━━━━━ INFORMATION SHOWN ━━━━━

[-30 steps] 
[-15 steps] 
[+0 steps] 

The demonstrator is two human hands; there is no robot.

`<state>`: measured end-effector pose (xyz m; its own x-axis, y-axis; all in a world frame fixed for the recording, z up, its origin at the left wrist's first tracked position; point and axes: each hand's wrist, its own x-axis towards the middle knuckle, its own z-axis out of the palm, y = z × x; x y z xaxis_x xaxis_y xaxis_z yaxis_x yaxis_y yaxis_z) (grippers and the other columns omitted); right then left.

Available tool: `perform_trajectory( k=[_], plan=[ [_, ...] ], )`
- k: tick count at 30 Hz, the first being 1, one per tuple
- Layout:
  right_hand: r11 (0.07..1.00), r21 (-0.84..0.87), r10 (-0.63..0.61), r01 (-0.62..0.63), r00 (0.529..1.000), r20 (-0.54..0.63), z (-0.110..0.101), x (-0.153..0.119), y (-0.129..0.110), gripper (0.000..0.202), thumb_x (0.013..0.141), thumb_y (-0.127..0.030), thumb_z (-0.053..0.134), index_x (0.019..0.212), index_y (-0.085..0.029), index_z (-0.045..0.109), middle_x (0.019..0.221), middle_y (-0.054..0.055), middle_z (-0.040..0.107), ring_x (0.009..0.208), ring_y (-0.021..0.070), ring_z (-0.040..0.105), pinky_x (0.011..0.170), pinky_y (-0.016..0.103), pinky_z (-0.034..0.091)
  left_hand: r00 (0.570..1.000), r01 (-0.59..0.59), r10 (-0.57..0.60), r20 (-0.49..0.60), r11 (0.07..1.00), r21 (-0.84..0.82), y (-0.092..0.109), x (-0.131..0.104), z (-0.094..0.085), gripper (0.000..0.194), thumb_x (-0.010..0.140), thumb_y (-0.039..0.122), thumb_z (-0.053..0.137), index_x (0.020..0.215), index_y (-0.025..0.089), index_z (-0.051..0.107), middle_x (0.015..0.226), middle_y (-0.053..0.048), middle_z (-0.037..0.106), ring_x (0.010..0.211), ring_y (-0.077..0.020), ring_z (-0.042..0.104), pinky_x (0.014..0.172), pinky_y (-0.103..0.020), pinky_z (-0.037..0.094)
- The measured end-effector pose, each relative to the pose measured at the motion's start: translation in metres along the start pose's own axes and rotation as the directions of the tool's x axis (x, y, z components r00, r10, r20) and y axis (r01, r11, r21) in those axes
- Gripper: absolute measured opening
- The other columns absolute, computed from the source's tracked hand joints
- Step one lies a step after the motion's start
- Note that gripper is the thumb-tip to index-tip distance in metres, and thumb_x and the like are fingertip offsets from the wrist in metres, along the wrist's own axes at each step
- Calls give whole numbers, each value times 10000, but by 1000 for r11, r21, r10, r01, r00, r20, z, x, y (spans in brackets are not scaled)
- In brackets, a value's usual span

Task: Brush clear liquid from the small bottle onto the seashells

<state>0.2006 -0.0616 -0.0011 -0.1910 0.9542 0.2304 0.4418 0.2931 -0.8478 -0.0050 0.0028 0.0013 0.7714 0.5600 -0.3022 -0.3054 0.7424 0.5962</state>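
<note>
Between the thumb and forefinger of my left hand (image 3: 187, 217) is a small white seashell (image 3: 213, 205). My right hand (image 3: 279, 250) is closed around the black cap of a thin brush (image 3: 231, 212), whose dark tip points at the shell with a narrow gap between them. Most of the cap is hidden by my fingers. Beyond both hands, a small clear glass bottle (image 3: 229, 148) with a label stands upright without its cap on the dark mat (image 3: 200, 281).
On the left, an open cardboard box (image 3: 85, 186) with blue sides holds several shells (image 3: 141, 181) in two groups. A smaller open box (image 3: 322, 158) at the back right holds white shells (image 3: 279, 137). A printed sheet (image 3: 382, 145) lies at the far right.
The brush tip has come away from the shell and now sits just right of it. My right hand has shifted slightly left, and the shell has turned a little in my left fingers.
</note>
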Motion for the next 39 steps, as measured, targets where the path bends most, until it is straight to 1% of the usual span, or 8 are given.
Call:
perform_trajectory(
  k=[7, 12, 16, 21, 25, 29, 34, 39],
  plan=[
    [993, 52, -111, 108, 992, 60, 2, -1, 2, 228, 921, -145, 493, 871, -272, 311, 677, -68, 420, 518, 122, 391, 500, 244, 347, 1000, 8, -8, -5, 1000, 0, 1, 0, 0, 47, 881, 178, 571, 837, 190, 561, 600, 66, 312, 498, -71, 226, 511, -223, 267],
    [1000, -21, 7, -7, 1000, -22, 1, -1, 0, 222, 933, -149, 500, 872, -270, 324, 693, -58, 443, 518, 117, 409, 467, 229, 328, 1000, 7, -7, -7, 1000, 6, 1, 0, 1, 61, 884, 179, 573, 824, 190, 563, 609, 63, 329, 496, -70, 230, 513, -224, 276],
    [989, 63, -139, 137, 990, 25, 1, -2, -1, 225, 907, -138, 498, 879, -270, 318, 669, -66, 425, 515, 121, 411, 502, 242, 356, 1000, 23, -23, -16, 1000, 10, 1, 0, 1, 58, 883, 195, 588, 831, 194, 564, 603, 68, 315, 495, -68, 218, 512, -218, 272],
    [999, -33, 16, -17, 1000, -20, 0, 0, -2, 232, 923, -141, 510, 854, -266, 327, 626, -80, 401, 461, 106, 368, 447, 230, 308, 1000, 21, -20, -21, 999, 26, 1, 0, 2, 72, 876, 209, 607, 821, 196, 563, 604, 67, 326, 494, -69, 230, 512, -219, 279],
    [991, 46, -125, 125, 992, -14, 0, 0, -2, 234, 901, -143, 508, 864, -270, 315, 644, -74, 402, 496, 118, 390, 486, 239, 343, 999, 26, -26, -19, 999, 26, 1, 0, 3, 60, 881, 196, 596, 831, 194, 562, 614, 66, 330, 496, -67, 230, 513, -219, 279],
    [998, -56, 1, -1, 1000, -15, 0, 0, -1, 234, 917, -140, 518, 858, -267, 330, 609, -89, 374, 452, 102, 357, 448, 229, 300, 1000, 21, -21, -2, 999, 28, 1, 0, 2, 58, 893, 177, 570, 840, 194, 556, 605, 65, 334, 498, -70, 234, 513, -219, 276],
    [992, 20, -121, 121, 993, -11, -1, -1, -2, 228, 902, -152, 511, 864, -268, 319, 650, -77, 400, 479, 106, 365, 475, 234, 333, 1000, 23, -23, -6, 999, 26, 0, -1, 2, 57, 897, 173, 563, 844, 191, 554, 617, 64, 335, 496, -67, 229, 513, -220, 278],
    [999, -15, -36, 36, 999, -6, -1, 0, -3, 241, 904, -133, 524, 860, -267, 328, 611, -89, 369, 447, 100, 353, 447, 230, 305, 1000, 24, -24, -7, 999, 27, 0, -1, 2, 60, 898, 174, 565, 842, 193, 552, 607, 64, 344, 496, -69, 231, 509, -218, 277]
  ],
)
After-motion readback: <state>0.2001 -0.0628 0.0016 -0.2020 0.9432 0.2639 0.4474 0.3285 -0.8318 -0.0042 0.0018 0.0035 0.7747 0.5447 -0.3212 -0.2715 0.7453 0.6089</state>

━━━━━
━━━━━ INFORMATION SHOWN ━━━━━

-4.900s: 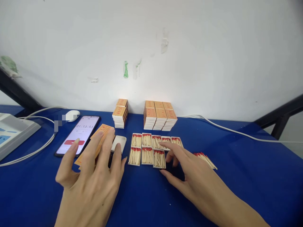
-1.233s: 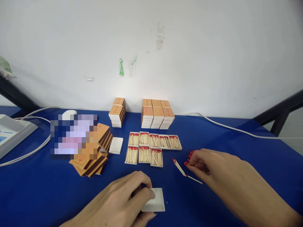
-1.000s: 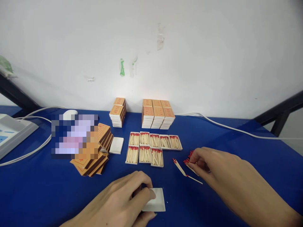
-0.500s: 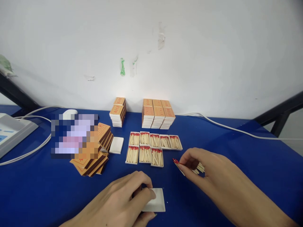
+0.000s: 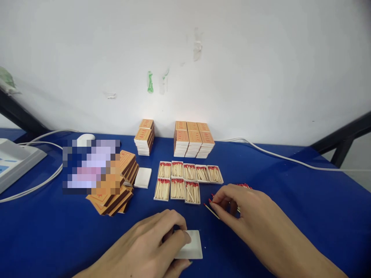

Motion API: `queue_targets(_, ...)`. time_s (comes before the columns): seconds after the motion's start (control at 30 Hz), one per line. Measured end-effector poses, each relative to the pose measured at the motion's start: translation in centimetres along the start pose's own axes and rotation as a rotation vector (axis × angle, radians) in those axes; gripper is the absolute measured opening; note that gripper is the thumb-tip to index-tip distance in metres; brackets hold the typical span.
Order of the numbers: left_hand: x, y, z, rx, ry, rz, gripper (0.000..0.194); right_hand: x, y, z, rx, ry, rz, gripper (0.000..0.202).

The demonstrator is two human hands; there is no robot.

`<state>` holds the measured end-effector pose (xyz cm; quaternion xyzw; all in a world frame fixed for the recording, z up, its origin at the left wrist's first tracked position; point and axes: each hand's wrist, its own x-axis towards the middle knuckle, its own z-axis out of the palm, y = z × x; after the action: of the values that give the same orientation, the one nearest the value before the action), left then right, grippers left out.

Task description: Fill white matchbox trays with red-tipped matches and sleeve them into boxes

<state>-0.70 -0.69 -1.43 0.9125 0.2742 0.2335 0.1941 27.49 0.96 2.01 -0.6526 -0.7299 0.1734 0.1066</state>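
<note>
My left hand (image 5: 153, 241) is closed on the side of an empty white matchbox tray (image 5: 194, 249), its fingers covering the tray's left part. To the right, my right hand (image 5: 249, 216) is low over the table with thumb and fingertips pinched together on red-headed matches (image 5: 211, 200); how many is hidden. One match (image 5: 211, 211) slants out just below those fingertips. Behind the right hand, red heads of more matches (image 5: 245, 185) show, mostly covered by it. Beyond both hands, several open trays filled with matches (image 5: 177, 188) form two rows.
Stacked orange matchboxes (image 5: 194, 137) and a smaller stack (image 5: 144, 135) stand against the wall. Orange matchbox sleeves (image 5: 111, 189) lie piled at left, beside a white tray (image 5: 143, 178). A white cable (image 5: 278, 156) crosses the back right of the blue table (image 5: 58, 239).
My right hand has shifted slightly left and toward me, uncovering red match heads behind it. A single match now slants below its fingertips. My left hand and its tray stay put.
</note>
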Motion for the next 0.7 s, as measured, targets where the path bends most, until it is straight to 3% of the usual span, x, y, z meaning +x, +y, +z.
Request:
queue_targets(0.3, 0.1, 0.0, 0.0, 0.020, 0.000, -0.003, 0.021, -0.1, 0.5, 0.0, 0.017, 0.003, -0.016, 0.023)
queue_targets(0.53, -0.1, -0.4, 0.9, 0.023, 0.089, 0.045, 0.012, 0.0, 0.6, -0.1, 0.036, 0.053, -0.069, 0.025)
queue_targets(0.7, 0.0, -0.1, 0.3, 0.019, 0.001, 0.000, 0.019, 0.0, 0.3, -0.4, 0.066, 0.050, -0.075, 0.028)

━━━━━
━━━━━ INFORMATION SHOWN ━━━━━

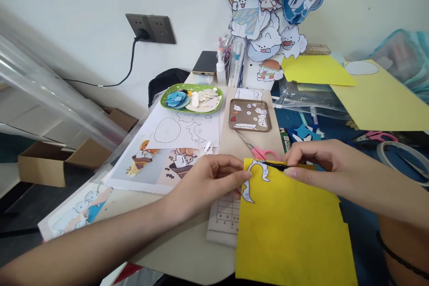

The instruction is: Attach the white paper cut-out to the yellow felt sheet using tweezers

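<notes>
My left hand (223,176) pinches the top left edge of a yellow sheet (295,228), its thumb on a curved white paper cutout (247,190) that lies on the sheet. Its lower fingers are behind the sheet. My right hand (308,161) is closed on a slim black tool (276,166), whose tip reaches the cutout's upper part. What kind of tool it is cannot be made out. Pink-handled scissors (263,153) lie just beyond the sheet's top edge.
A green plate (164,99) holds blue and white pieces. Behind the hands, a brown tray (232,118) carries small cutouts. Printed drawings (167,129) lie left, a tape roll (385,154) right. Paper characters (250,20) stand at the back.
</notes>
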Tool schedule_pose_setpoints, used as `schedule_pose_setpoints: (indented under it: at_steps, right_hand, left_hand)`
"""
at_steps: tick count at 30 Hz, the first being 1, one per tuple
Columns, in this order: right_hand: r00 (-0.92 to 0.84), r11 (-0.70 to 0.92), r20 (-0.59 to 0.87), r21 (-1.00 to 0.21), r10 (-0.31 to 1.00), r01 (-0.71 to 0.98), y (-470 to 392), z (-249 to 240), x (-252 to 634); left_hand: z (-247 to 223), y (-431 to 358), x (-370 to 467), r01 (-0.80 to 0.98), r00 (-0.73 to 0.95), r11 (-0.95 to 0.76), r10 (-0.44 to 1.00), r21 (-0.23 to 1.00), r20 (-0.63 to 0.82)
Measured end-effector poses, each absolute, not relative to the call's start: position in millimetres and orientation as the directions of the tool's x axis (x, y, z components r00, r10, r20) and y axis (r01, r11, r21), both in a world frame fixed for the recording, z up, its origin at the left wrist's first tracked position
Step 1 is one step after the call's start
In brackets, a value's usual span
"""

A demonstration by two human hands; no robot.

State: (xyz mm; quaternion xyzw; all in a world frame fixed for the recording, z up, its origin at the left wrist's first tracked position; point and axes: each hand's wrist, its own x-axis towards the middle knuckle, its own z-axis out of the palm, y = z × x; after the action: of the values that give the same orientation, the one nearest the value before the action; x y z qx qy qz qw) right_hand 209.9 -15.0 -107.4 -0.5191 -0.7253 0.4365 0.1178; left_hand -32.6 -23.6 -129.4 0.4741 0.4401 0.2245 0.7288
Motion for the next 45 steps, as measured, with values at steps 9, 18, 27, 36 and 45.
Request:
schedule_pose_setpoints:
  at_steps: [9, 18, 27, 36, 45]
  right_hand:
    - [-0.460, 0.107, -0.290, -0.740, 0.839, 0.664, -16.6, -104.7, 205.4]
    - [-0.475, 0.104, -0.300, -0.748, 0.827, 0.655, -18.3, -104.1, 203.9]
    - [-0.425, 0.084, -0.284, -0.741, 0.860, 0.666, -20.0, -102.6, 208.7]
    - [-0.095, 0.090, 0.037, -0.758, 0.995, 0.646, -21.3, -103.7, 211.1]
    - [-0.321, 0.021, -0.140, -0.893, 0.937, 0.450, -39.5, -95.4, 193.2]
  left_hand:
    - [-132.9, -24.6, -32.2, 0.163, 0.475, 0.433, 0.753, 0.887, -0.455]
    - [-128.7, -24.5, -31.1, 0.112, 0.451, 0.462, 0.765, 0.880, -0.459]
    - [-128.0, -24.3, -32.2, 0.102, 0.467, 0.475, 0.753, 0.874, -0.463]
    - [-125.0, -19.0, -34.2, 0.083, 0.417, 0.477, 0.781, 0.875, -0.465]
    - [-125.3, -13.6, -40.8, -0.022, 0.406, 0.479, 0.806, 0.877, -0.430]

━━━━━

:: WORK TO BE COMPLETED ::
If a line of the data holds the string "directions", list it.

:: EXERCISE OUTPUT ::
- The measured end-effector pose, each relative to the pose measured at the motion's start: translation in metres along the start pose's own axes and rotation as the directions of the tool's x axis (x, y, z components r00, r10, r20) and y axis (r01, r11, r21) in those axes
Measured end-effector poses, each absolute, not relative to the call's start: position in millimetres and orientation as the directions of the tool's x axis (x, y, z components r00, r10, r20) and y axis (r01, r11, r21), both in a world frame fixed for the recording, z up, its origin at the left wrist's first tracked position

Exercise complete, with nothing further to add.